在超市找了一个活,工资不高,好在离家近,能攒一点钱。
“没什么。”叶清语不想妈妈过多操心。
妈妈和爸爸不一样,一个几乎没有爱,一个有爱只是没有给弟弟的多。
叶清语不想问爸爸拿钱做什么去了。
她是不懂,爸爸为什么防她像防贼一样?不要求一视同仁,连表面的功夫都不愿意做了。
算了,随他去吧。
他现在是防着所有人,好像别人都要害他似的。
科技在进步,然而很多人的思维停在过去,隐形的重男轻女也可怕。
可以给爱,但用到钱的时候,只会给弟弟或者哥哥,他们有各种理由,比如,女孩子不用买房,反正有婆家买。
多么可笑的借口。
叶清语问妈妈,“妈,你怎么还没睡?”
郭若兰不想孩子担心她,只说:“年纪大了,觉少。”
叶清语叮嘱,“如果爸问你要钱,你就说没有。”
这么多年,他们各自管各自的钱,妈妈能吃苦工资不低,奈何性格柔,容易被爸爸的三言两语打动。

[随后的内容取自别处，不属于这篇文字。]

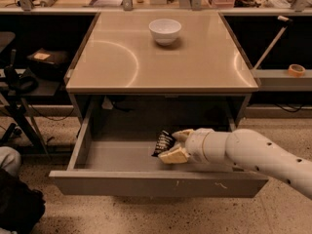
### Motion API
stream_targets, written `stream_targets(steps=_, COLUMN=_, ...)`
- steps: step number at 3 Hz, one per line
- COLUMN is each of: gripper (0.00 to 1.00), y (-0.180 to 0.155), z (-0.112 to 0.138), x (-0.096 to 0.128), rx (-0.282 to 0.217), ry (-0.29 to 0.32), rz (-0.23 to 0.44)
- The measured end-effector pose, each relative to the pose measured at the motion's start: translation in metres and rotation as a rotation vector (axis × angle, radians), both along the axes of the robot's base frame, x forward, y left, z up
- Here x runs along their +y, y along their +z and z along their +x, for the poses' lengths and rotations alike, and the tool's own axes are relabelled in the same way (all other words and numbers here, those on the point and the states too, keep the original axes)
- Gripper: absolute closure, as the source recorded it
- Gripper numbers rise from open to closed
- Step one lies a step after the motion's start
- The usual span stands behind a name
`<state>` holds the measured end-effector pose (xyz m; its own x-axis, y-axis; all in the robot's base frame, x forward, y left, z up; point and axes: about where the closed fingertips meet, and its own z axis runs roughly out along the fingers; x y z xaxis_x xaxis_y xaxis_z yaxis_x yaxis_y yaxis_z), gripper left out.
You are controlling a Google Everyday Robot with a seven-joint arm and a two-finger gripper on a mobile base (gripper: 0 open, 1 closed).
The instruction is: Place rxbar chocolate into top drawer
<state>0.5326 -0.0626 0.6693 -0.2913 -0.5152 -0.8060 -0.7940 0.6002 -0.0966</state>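
The top drawer (146,183) is pulled wide open under the table, its flat grey front panel facing me. My gripper (176,146) reaches in from the right on a white arm and sits inside the drawer, just above its floor near the middle. It is shut on the rxbar chocolate (164,143), a small black-wrapped bar with pale lettering that sticks out to the left of the pale fingers (173,155). The bar is tilted and looks held slightly off the drawer floor.
A white bowl (165,30) stands at the back middle of the table top (122,62). Dark shelving flanks the table on both sides, with a roll of tape (295,69) on the right shelf. A black stand (19,111) is at the left.
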Motion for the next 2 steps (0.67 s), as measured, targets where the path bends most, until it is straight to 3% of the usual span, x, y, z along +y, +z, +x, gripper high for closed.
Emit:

“我知道。”郭若兰望望四周,没有一个人,她小声说:“西西,妈妈这里有点钱,给你付个公寓的首付还行。”
叶清语问:“那嘉硕呢?”
郭若兰:“他的你爸爸那里有,我也留了他的。”
听筒里陡然陷入安静,叶清语深思熟虑数秒,回想过去的种种。
一瞬间,她看到了小时候的自己。
下大雨她接弟弟回家,雨伞倾斜给他,弟弟体质不好还是生病了。
“让你照顾弟弟都照顾不好。”
“弟弟身体不好,你又不是不知道,你是要害死他吗?”
父母整晚都在照顾弟弟。
没人知道,她也发烧了。
她不敢喊爸爸妈妈,喊了只会得到无数的数落,曾经听过太多太多。
“让你多穿衣服非不听。”
“装病是不对的。”
“你弟弟又闹了,你快睡吧。”
那天,小小的她,把自己捂在被子里,想办法退烧,一声不吭,扛了一整晚。
长大后才知,发烧不能捂,要降温。
她不知道的事何止这些,妈妈没有教她内衣要经常换洗。
没有教她卫生巾要经常换,经血沾在裤子上,她被人嘲笑。
没有告诉她,用卫生巾痒是因为过敏。